Go through the listing below and repeat it exactly, omitting each picture.
[Dataset extract — start]
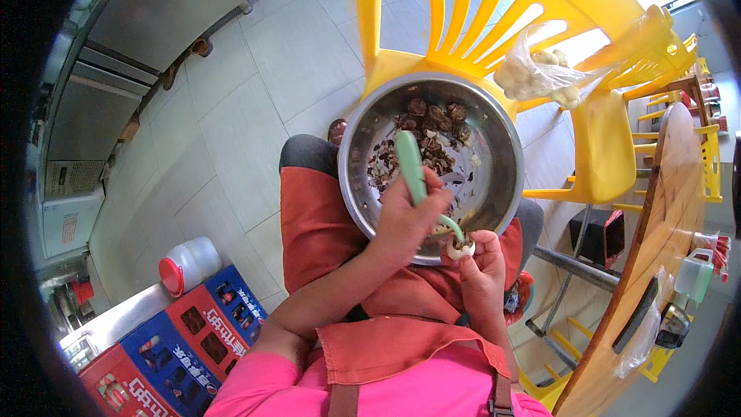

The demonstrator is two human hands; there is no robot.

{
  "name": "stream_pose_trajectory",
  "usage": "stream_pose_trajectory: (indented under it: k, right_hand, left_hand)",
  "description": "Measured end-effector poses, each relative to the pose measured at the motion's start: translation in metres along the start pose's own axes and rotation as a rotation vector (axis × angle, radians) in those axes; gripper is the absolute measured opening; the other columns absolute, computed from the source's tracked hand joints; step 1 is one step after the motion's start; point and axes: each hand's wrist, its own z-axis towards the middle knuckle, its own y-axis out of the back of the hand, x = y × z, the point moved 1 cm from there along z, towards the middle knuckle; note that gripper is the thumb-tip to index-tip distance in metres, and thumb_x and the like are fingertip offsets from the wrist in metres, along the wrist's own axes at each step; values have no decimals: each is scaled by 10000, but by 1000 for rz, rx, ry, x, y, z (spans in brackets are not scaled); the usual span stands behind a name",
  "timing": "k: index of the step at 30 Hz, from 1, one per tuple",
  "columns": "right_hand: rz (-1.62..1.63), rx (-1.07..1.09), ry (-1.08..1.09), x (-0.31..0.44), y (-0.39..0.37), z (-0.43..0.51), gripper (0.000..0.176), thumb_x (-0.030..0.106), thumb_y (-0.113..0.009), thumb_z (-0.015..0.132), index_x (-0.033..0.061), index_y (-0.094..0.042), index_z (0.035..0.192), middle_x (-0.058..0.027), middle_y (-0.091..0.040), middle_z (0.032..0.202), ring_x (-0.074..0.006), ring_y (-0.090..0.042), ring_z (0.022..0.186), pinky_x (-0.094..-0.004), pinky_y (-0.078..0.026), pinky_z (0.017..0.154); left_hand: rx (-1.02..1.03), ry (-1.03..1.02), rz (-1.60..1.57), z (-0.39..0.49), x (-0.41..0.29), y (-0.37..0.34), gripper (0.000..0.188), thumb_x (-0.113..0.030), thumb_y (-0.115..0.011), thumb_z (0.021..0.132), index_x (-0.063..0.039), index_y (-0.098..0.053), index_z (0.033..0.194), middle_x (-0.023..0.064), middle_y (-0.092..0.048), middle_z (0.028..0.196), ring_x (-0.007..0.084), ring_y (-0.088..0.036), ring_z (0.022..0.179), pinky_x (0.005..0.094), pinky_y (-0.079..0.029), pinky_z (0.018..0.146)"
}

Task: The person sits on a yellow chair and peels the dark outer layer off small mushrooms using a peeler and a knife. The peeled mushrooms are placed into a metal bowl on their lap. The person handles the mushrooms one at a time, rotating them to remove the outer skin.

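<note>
My left hand [408, 211] grips a peeler by its pale green handle [410, 159], above the near part of a steel basin [503, 127]. The curved green head of the peeler rests at the top of a partly peeled, round corm that looks like a water chestnut [461, 251]. My right hand [485, 260] pinches that corm at the basin's near rim; its lower part is white and its top brown. Inside the basin lie several unpeeled brown corms [437, 116] towards the far side. Brown and white peelings [385, 168] are scattered over its bottom.
A yellow plastic chair [399, 66] stands beyond the basin, with a clear bag of pale round corms [535, 75] at its right. Drink crates [179, 353] and a red-lidded jar [191, 263] are at lower left. A wooden table [642, 278] runs along the right.
</note>
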Motion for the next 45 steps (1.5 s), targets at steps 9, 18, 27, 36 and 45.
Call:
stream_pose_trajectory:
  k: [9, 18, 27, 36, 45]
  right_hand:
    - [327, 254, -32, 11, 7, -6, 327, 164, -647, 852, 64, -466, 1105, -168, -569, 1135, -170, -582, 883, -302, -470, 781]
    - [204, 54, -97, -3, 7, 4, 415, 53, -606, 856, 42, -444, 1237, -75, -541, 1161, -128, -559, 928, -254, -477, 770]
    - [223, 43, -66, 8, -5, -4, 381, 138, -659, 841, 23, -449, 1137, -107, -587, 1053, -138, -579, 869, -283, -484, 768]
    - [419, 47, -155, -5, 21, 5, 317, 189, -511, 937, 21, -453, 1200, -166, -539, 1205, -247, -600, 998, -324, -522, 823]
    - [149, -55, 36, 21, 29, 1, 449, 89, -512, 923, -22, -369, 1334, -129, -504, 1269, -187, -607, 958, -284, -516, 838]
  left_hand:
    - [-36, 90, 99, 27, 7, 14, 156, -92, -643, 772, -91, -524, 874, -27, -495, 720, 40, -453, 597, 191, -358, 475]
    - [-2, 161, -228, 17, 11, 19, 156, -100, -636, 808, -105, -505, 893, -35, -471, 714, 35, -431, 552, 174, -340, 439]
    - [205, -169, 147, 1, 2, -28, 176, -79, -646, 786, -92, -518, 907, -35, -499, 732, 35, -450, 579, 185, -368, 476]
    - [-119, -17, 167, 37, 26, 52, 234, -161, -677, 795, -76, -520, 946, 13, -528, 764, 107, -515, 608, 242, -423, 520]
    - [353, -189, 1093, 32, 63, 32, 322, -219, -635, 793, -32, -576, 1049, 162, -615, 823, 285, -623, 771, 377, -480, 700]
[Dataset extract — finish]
▸ Expected answer:
The demonstrator is two human hands; there is no robot.

{
  "name": "stream_pose_trajectory",
  "usage": "stream_pose_trajectory: (indented under it: k, right_hand, left_hand)",
  "description": "Measured end-effector poses, each relative to the pose measured at the motion's start: translation in metres along the start pose's own axes and rotation as a rotation vector (axis × angle, radians) in those axes; gripper is the absolute measured opening; the other columns absolute, computed from the source's tracked hand joints; step 1 is one step after the motion's start; point and axes: each hand's wrist, its own z-axis towards the middle knuckle, its own y-axis out of the back of the hand, x = y × z, the point moved 1 cm from there along z, towards the middle knuckle; note that gripper is the thumb-tip to index-tip distance in metres, and thumb_x and the like are fingertip offsets from the wrist in metres, along the wrist's own axes at each step; values have no decimals: each is scaled by 10000, but by 1000 for rz, rx, ry, x, y, z (spans in brackets are not scaled); the usual span stands behind a name",
  "timing": "k: index of the step at 30 Hz, from 1, one per tuple",
  "columns": "right_hand: rz (-1.62..1.63), rx (-1.07..1.09), ry (-1.08..1.09), x (-0.31..0.44), y (-0.39..0.37), z (-0.43..0.51), gripper (0.000..0.176), thumb_x (-0.030..0.106), thumb_y (-0.113..0.009), thumb_z (-0.015..0.132), index_x (-0.033..0.061), index_y (-0.094..0.042), index_z (0.035..0.192), middle_x (-0.058..0.027), middle_y (-0.091..0.040), middle_z (0.032..0.202), ring_x (-0.074..0.006), ring_y (-0.090..0.042), ring_z (0.022..0.186), pinky_x (-0.094..-0.004), pinky_y (-0.078..0.026), pinky_z (0.017..0.154); left_hand: rx (-1.02..1.03), ry (-1.03..1.02), rz (-1.60..1.57), z (-0.39..0.49), x (-0.41..0.29), y (-0.37..0.34), gripper (0.000..0.188), thumb_x (-0.113..0.030), thumb_y (-0.115..0.011), thumb_z (0.021..0.132), index_x (-0.063..0.039), index_y (-0.098..0.053), index_z (0.033..0.194), middle_x (-0.023..0.064), middle_y (-0.092..0.048), middle_z (0.028..0.196), ring_x (-0.007..0.084), ring_y (-0.088..0.036), ring_z (0.022..0.179), pinky_x (0.005..0.094), pinky_y (-0.079..0.029), pinky_z (0.018..0.146)"
}

Task: The person sits on a yellow chair and peels the dark outer layer off small mushrooms using a peeler and a knife. The peeled mushrooms are placed into a metal bowl on their lap. The person handles the mushrooms one at a time, rotating them to remove the outer skin.

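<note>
My left hand [408, 211] grips a peeler by its pale green handle [410, 159], above the near part of a steel basin [503, 127]. The curved green head of the peeler rests at the top of a partly peeled, round corm that looks like a water chestnut [461, 251]. My right hand [485, 260] pinches that corm at the basin's near rim; its lower part is white and its top brown. Inside the basin lie several unpeeled brown corms [437, 116] towards the far side. Brown and white peelings [385, 168] are scattered over its bottom.
A yellow plastic chair [399, 66] stands beyond the basin, with a clear bag of pale round corms [535, 75] at its right. Drink crates [179, 353] and a red-lidded jar [191, 263] are at lower left. A wooden table [642, 278] runs along the right.
</note>
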Motion for the next 45 steps (1.5 s), targets at steps 9, 18, 27, 36 and 45.
Call:
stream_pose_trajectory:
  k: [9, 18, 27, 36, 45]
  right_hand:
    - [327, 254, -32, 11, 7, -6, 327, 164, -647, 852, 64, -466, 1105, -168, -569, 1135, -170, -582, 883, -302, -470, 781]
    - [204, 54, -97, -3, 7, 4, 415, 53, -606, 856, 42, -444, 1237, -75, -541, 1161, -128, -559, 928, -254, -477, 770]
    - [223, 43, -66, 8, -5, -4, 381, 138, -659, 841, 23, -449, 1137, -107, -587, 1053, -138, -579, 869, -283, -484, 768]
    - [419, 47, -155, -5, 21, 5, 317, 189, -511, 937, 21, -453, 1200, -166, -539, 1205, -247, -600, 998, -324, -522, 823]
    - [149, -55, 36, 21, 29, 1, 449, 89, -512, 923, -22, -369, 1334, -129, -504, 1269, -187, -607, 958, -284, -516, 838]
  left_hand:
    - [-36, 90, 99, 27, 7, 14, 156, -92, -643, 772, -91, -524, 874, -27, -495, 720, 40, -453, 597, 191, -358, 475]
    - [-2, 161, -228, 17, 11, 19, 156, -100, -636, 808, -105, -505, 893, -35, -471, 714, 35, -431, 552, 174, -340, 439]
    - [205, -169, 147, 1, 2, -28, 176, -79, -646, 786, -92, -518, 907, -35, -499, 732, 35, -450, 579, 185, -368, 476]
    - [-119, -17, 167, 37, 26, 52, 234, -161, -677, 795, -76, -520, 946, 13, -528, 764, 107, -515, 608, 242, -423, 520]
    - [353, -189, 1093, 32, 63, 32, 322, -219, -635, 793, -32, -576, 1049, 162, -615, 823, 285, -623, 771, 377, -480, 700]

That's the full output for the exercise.